Blocking was particularly advantageous for helping participants choose a fully correct pronunciation over one that contained correct pronunciation of just the rule. Through immediate repetition of words sharing the same rule, a given rule may be more obvious and easier to notice during blocked presentation than during interleaved presentation. Once the rule is noticed (which would presumably occur sooner during blocked than during interleaved presentations), for subsequent words that share that same rule, participants can more readily focus on the portions of the words that do not contain the rule. For example, after noticing that eau makes a long o sound, participants are already aware of this and can devote more attention on subsequent trials to the “non-eau” portions of the words (e.g., the cad in cadeau, bat in bateau, or fard in fardeau). This two-part approach (i.e., first learning the sound of eau and then the sounds of the “non-eau” parts) may facilitate pronunciation learning more than a whole-word approach (i.e., trying to simultaneously learn the sound of both the repetitive eau and the other, “non-eau” parts during the presentation of each word).
This may explain the tendency for participants to remember the entire word (both rule and nonrule features) better through blocking than through interleaving. It may also explain why the advantage of blocking over interleaving tended to be stronger for old words than for new words. Although the pronunciation rules (e.g., eau) are present in both old and new words, old words are more likely than new words to contain the specific nonrule features (e.g., cad, bat, or fard) that were presumably encoded better through blocking than through interleaving.

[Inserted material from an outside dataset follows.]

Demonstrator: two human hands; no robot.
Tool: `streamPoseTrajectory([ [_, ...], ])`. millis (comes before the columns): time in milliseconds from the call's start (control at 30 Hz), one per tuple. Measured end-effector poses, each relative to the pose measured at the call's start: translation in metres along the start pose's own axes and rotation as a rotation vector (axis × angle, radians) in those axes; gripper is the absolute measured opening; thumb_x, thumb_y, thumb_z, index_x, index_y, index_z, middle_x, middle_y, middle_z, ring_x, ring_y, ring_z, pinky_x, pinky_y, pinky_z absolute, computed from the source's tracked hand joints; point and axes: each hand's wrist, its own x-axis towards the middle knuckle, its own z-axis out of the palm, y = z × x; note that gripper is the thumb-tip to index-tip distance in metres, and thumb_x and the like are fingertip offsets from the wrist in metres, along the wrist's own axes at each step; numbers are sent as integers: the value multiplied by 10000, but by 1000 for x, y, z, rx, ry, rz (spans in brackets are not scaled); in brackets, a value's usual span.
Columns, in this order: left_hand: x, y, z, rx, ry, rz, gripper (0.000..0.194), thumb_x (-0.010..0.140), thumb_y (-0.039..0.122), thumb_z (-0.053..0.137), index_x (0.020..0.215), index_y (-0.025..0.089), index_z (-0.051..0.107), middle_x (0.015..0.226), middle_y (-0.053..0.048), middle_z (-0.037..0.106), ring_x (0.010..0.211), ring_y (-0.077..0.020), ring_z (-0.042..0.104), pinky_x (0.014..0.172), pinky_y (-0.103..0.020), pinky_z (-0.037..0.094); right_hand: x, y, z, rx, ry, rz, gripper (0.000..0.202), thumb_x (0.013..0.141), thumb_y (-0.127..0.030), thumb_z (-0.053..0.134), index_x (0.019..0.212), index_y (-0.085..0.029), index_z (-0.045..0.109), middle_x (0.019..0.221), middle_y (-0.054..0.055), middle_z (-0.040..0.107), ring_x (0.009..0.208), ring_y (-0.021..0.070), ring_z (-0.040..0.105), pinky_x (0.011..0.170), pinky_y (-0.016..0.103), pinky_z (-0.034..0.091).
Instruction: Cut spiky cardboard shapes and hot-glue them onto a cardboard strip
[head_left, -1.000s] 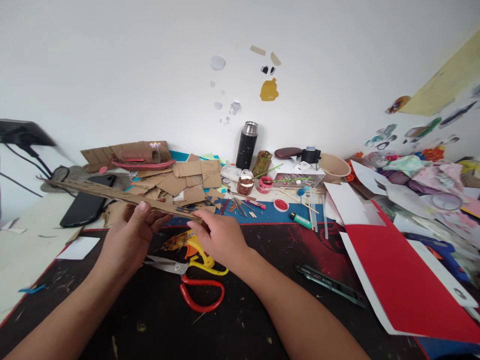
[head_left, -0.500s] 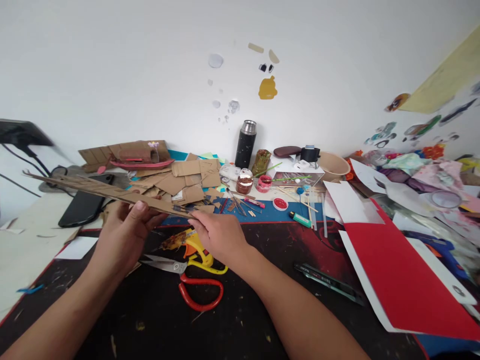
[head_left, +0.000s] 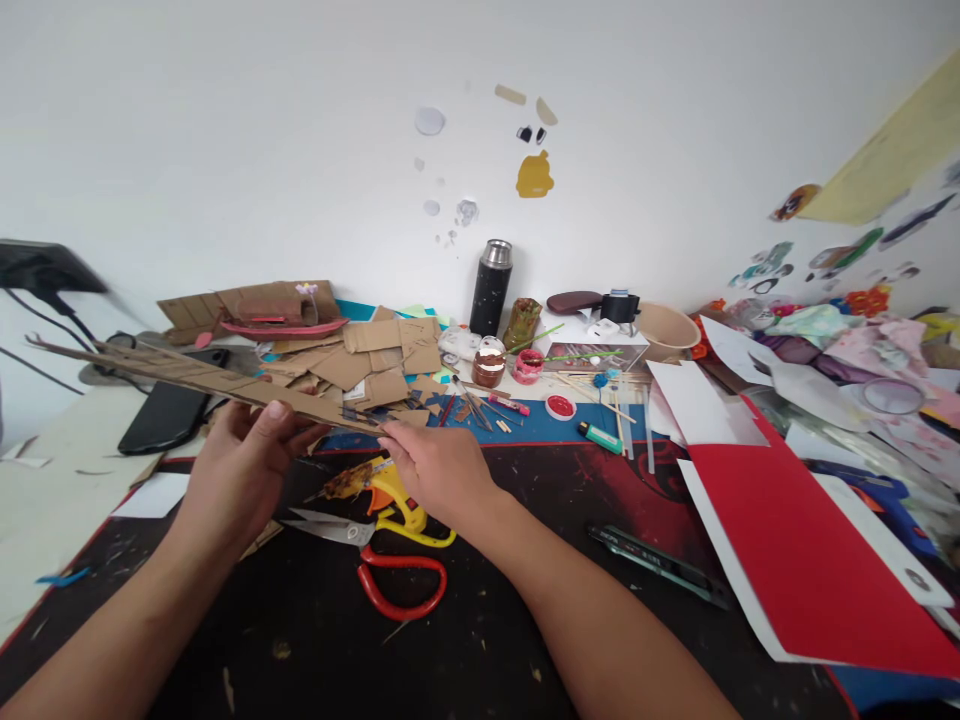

The advantage of blocking over interleaving differs from the findings of past studies reporting benefits of interleaving on category induction learning. A possible explanation for these findings is that the effectiveness of interleaving may depend upon the processing requirements of the task. Past studies reporting benefits of interleaving used tasks that required discriminative contrast (e.g., Kang & Pashler, 2012; Kornell & Bjork, 2008; Wahlheim et al., 2011), whereas the present task may have been more likely to require the analysis of shared features. The finding that interleaving impairs analysis of shared features is consistent with the findings of previous studies that have required participants to notice commonalities from diverse stimuli, such as line segments (e.g., Goldstone, 1996) and geometric patterns (e.g., Kurtz & Hovland, 1956). The present study confirms and extends these findings to a pronunciation learning task in which participants had to notice patterns in orthographic-to-phonological mapping.
It is also possible that the advantage of blocking over interleaving may be driven partly by the nature of the task itself. Given the brief duration of auditory memory traces (e.g., Baddeley et al., 1975), interleaving may be likely not to benefit pronunciation learning, because the auditory characteristics of earlier items may be too difficult to access. Other studies using difficult or complex tasks have failed to observe benefits of interleaving. For example, de Croock and van Merriënboer (2007) taught participants to diagnose and troubleshoot specific types of malfunctions that could occur in a distiller system (e.g., pipe leakage, sensor malfunction, etc.). Participants worked through practice cases in an order that was either blocked by type of malfunction or interleaved such that the order of problems representing different types of malfunctions was shuffled. On a later test that involved diagnosing the same types of problems, participants performed better if they had received blocked presentations during learning. It is possible that with enough practice, participants may be able to learn complex concepts as well or better through interleaving than through blocking. Although, in Goldstone’s (1996) study, even after 600 exemplars of each category had been presented, participants still learned the line segments better when the categories changed infrequently (more similar to blocking) rather than frequently (more similar to interleaving).
Future studies could further explore the efficacy of the retrieval hypothesis, perhaps by comparing blocked presentation with different schedules of interleaved presentations that vary in the number of intervening items that occur between repetitions of the pronunciation rule. It is possible that shorter interleaved presentations (e.g., containing only one or two intervening items) afford more of an opportunity for participants to retrieve previous auditory information and may benefit pronunciation learning more than do blocked presentations. A more direct test of the discriminative contrast hypothesis could also be conducted by comparing blocked versus interleaved presentation schedules for learning pronunciation rules that are easily confused (e.g., vowel combinations that look and sound similar but are not pronounced identically), rather than a relatively diverse set of rules, as in the present study.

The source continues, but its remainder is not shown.